Public sector pay is still agreed nationally which means that it is arguably too high (on average) in regions such as Yorkshire and too low in London and the South-East. This means that we don't so much need pay restraint as pay reform. Another memory of the 1970s is that the Government agreed wages for millions of private sector workers in national negotiations (fuelled by the famous "beer and sandwiches" at 10 Downing Street). The private sector has moved on because companies found that it made more sense to negotiate pay individually or in small groups. But the public sector is still stuck with the old model, which is just as obsolete as the Ford Cortina.
What is required is a move to a reformed public pay system which is decentralised and which has a much closer relationship between what people are paid and what they do. There are already some examples of this kind of thinking in the public sector, on which Ministers can build. For example, city academies, which are new kinds of schools set up by the current Government, don't have to follow the national pay scales.
In the last academy I visited, the result was that teachers were getting paid more than the national pay scales. From public sector workers' point of view, this is the best reason for supporting a new approach.
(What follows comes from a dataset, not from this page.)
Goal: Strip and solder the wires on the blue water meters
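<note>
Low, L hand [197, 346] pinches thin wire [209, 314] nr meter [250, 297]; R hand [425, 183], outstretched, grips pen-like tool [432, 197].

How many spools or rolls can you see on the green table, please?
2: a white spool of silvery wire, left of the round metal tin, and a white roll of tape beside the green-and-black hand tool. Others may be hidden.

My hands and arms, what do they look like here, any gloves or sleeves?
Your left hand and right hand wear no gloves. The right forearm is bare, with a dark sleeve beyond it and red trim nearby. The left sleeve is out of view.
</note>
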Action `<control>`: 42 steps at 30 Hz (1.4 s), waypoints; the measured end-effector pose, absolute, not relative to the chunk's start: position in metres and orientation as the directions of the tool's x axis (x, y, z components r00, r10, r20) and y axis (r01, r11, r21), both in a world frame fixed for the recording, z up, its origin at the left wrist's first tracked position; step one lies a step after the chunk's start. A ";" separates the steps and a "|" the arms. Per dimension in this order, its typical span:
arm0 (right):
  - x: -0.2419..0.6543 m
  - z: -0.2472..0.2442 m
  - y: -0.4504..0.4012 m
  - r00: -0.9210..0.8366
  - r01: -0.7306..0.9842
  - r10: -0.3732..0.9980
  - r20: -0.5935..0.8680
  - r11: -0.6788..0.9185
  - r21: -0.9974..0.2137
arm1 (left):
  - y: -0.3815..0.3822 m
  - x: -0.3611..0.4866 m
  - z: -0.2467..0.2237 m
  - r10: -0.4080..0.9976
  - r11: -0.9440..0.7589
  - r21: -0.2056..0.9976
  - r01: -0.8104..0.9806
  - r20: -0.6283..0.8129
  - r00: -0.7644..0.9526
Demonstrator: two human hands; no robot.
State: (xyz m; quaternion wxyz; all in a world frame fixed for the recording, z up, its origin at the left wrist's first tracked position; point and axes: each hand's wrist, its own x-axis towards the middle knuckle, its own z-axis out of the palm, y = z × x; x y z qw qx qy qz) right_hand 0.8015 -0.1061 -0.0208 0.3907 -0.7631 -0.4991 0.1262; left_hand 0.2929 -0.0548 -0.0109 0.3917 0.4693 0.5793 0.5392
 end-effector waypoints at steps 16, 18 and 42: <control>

If the public sector workforce is to be more successful in future years, it will be smaller, more productive and of higher quality. In this environment most public sector workers will be generating the extra resources that will justify higher salaries.
Some people have said that politicians will be nervous of making this case because they don't want to antagonise the public sector unions. But this is exactly the kind of issue that requires real political leadership. That means recognising that short term unpopularity is a price worth paying to achieve major gains in the medium term. In any case, a brave politician who advocated meaningful change in this area may well find heavy support both inside and outside the public sector.
I wish I could say that the public sector unions would support reform. But when I debated the issue with Mark Serwotka, the general secretary of the Public and Commercial Services Union, he said that the Government should actually negotiate one pay deal with all six million public sector workers. This would be not so much turning the clock back as stopping it altogether.
Just before Tony Blair left office, he wrote an article in The Economist magazine summarising the lessons of his decade as Prime Minister. One of his conclusions was that: "Public sector unions can't be allowed to determine the shape of public services."
That should be the motto of reforming politicians on all sides as they think about how to deal with public sector strikes in the future.
Andrew Haldenby is the director of the independent think tank Reform.